When I have taught bond math, or programs like inflation modeling at the New York Society of Securities Analysts, I have had students design spreadsheets that built yield curves, calculated duration and convexity, valued vanilla derivative products, and so on. There are few better ways to learn the nuts and bolts of bond math than to build a spreadsheet to build a LIBOR swap curve. And, if you are doing anything very unique at all, being able to see and follow the whole calculation (and possibly amend or append additional calculations as necessary) is invaluable. When I was trading at two different Wall Street shops, the inflation book’s risk was pulled into my spreadsheets daily and manipulated so that I could understand all of its dimensions. This is, in short, very common.

It turns out that two very important Excel functions in bond portfolio management are PRICE() and MDURATION(). And it also turns out that these functions return an error at negative bond yields. All over the world, right now, as nominal bonds in various countries are trading at negative yields, whole armies of portfolio managers are saying “why is my spreadsheet saying “#NUM!” everywhere? I call this the F9 problem because when you hit F9 in Excel, it calculates your workbook. And that’s when you see the problem.

There is nothing about the price-from-yield formula that is insoluble at negative yields. The price of a bond is simply the sum of the present values of its cash flows. If using a single yield to maturity to price such a bond, a negative yield simply means that the present-value factors become greater than 1, rather than less than 1, in the future. This is odd, but mathematically speaking so what? There is no reason that PRICE() should produce an error at negative yields. But it does.

There is also nothing about the modified duration formula that is insoluble at negative yields. Macaulay duration is the present-value-weighted average time periods to maturity, which (aside from the weirdness of future cash flows being worth more than present cash flows, which is what a negative yield implies) has a definite solution. And modified duration, which is what MDURATION() is supposed to calculate, is simply Macaulay Duration divided by one plus the yield to maturity. While this does have the weird property that modified duration is less than Macaulay duration unless yields are negative, there’s nothing disqualifying there either. So there is no reason why MDURATION() should produce an error at negative yields. But it does.

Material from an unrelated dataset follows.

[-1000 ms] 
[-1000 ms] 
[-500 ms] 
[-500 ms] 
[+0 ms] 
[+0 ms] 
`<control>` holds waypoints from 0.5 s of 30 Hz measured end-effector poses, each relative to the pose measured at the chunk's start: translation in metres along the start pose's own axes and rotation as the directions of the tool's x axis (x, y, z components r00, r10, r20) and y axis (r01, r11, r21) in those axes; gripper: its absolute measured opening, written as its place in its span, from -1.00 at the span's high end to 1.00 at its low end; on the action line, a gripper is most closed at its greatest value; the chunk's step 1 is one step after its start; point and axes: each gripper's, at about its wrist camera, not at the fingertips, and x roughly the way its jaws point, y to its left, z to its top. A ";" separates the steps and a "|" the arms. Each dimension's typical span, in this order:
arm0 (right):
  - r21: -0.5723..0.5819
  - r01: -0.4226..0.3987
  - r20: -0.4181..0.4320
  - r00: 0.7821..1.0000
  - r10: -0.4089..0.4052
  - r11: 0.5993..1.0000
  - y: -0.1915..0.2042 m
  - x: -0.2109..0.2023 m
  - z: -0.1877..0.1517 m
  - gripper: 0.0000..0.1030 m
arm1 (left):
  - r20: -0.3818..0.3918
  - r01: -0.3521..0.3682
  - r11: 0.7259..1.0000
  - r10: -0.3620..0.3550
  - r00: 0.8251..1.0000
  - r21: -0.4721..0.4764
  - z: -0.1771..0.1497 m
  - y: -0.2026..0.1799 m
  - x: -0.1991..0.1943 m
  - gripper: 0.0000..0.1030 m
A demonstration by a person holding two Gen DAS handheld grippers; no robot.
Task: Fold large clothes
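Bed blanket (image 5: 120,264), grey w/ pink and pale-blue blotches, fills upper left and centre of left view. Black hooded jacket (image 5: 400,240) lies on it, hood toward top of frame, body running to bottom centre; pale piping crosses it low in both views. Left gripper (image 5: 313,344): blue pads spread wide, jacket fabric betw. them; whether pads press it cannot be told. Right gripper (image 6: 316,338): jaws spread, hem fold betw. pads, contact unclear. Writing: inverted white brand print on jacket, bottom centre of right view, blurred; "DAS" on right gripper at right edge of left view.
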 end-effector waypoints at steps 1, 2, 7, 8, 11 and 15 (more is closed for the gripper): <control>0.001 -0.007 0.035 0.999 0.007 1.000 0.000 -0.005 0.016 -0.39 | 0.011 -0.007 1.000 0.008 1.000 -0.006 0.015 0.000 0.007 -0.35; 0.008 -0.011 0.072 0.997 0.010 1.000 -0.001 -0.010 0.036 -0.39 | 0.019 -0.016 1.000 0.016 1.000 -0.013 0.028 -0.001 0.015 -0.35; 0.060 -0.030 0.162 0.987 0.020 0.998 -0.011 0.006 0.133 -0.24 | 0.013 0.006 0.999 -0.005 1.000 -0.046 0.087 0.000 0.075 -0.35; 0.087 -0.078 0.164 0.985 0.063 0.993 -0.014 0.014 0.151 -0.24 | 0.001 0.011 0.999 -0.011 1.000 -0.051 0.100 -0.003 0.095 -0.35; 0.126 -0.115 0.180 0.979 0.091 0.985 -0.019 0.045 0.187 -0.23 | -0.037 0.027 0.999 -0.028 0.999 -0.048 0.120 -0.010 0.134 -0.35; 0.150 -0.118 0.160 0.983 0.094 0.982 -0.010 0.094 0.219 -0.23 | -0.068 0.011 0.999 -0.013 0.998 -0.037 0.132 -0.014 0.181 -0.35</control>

I don’t know why Microsoft implemented bond functions that don’t work at negative yields, except that, well, it’s Microsoft and they probably didn’t thoroughly test them.

The good news is that inflation-indexed bonds have long had negative yields, so inflation guys solved this problem some time ago. Indeed, it only recently occurred to me that there’s a whole new cadre of frustrated fixed-income people out there.

Let me help. Here are the Visual Basic functions I use for the price from yield of TIPS or other US Treasuries, and for their modified durations. They’re simply implementations of the standard textbook formulas for yield-to-price and for modified duration. They’re not beautiful – I hadn’t planned to share them. But they work. I believe they require the Analysis Toolpak and Analysis Toolpak – VBA add-ins, but I am not entirely sure of that. No warranty is either expressed or implied!



Function EnduringPricefromYield(Settlement As Date, Maturity As Date, Coupon As Double, Yield As Double)

Dim price As Double

accumulator = 0

firstcoup = WorksheetFunction.CoupPcd(Settlement, Maturity, 2, 1)

priorcoup = firstcoup

Do Until priorcoup = Maturity

   nextcoup = WorksheetFunction.CoupNcd(priorcoup, Maturity, 2, 1)

   If accumulator = 0 Then

       dCF = (nextcoup – Settlement) / (nextcoup – priorcoup)

       x = dCF / 2


       x = x + 0.5

   End If

   pvcashflow = Coupon * 100 / 2 / (1 + Yield / 2) ^ (2 * x)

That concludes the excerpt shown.